MIME-Version: 1.0
In-Reply-To: <4EC41B46.60002@netapp.com>
References: <loom.20111114T180637-632@post.gmane.org>
	<4EC1678D.902@netapp.com>
	<4EC18E5F.4080101@netapp.com>
	<loom.20111115T142111-739@post.gmane.org>
	<4EC2DE49.5070000@netapp.com>
	<20111115221623.GA12453@fieldses.org>
	<4EC3C7BD.6060407@netapp.com>
	<20111116153052.GA20545@fieldses.org>
	<4EC3F4E3.7050803@netapp.com>
	<CAA-yEOLYRSxxOWPEe+e_C4T=qkQcKenzw=PNjq4cACYYXA8ncA@mail.gmail.com>
	<20111116200837.GD2955@pad.fieldses.org>
	<4EC41B46.60002@netapp.com>
Date: Wed, 16 Nov 2011 23:56:05 +0200
Message-ID: <CAA-yEOL=vsCzVfYicpwgTqYuq6m5LUQ0inzMJ_uz8mynV=vuAw@mail.gmail.com>
Subject: Re: clients fail to reclaim locks after server reboot or manual sm-notify
From: Pavel A <free.lan.c2.718r@gmail.com>
To: Bryan Schumaker <bjschuma@netapp.com>
Cc: "J. Bruce Fields" <bfields@redhat.com>,
        "J. Bruce Fields" <bfields@fieldses.org>, linux-nfs@vger.kernel.org
Content-Type: text/plain; charset=UTF-8
Sender: linux-nfs-owner@vger.kernel.org

2011/11/16 Bryan Schumaker <bjschuma@netapp.com>:
> On 11/16/2011 03:08 PM, J. Bruce Fields wrote:
>> On Wed, Nov 16, 2011 at 09:09:07PM +0200, Pavel A wrote:
>>> I've read about this issue here:
>>> http://www.time-travellers.org/shane/papers/NFS_considered_harmful.html
>>>
>>> /*-----
>>> In the event of server failure (e.g. server reboot or lock daemon
>>> restart), all client locks are lost.

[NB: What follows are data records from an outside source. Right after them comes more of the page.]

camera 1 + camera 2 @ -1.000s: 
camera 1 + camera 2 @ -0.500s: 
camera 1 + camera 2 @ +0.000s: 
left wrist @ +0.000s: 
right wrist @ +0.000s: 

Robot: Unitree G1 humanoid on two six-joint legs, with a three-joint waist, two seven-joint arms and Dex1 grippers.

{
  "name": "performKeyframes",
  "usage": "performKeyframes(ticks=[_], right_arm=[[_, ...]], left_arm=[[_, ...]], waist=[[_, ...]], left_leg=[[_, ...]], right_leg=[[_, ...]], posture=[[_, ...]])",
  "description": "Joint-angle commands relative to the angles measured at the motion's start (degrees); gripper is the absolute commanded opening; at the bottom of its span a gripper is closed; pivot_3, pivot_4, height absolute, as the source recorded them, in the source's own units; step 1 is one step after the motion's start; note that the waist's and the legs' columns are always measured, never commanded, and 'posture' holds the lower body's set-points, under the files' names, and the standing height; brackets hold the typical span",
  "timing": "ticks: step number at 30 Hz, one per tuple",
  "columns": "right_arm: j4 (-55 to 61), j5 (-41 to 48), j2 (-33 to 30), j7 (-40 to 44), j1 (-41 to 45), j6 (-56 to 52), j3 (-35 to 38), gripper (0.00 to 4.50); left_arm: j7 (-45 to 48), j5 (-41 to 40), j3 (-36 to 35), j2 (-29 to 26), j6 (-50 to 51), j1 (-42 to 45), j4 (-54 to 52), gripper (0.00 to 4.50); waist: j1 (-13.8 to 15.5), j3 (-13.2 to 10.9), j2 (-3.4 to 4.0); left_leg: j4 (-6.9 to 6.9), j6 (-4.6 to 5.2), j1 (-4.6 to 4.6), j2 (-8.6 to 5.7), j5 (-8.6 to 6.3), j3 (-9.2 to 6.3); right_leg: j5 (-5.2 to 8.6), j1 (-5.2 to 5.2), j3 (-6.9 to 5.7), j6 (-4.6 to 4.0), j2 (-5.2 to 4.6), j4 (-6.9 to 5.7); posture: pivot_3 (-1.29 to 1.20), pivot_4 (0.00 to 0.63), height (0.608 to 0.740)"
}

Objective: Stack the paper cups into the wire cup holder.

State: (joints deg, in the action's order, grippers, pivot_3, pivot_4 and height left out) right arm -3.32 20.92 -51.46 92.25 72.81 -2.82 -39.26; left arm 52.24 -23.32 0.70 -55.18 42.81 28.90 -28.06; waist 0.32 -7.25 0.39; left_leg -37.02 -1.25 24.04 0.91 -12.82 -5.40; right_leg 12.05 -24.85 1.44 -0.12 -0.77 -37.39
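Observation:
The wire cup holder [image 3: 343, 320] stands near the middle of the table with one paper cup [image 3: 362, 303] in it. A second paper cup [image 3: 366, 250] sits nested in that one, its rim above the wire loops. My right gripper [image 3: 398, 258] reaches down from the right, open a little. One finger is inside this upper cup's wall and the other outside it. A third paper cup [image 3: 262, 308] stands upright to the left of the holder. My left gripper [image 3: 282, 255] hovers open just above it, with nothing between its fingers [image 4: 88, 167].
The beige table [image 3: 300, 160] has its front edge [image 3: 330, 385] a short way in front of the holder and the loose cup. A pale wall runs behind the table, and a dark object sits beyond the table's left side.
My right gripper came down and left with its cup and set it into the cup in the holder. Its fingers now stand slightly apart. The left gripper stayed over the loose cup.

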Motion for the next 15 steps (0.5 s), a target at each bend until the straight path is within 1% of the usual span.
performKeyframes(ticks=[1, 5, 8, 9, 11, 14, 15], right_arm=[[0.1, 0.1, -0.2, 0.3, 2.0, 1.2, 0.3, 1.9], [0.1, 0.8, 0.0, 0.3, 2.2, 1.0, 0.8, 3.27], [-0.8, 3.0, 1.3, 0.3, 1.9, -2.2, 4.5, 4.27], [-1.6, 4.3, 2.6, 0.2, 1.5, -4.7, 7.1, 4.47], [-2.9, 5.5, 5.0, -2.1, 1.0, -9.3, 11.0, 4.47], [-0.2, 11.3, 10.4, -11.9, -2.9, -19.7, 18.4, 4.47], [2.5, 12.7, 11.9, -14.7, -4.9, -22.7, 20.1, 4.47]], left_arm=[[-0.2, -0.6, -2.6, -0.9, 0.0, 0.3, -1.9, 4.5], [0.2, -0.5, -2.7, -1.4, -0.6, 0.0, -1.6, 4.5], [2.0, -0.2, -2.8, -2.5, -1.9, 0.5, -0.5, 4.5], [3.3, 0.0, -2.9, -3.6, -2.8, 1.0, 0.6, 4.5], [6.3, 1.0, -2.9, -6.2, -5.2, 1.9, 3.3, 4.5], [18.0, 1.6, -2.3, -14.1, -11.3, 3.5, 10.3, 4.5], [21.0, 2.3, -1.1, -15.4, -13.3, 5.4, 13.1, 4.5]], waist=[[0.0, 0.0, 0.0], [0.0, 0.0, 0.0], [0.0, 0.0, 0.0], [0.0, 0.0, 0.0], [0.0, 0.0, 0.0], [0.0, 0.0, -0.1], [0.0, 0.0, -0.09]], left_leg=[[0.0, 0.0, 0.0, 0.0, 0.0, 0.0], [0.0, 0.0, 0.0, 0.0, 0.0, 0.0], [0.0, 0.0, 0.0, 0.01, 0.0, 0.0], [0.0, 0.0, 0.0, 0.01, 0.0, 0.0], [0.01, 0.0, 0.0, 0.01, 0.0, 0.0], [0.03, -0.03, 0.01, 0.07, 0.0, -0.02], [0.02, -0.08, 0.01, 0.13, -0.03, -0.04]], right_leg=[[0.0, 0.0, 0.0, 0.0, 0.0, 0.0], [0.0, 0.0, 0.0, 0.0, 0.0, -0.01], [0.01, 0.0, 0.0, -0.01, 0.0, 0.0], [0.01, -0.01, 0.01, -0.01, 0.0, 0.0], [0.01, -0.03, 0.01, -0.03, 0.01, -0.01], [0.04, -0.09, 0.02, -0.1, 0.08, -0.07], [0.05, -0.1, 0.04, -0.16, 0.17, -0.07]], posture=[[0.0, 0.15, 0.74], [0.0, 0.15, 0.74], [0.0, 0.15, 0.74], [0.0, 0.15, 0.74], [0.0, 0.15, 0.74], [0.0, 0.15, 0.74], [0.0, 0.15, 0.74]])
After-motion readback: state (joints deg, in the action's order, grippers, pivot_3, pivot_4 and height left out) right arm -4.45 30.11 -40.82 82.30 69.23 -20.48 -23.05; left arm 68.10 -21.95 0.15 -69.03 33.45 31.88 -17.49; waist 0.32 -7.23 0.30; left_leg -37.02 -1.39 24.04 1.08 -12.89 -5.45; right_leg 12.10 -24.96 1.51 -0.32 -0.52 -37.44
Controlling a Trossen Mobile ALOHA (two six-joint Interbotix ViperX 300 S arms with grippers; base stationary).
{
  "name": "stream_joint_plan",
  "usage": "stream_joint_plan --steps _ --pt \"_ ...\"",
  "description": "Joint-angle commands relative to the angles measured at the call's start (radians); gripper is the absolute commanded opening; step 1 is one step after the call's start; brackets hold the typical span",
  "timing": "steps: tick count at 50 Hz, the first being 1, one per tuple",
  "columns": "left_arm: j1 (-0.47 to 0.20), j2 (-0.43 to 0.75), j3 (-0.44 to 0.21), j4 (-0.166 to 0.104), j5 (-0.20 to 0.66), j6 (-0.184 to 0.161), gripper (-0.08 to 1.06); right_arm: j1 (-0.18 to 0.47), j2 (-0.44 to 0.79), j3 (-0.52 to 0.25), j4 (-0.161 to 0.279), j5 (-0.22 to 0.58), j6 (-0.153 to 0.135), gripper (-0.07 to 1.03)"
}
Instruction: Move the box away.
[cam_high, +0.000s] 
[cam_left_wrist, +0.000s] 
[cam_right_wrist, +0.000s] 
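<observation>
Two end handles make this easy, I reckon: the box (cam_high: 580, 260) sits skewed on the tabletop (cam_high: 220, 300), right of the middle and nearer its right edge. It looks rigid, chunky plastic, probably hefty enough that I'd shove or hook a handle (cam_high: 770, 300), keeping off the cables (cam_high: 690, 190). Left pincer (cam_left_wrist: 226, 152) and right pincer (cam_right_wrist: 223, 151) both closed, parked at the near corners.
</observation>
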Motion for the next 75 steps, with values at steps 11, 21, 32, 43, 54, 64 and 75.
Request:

However, the clients are not
>>> informed of this, and because the other operations (read, write, and
>>> so on) are not visibly interrupted, they have no reliable way to
>>> prevent other clients from obtaining a lock on a file they think they
>>> have locked.
>>> -----*/
>>
>> That's incorrect.  Perhaps the article is out of date, I don't know.
>
> Looks like it was written about 11 years ago, so I'll believe that it's out of date.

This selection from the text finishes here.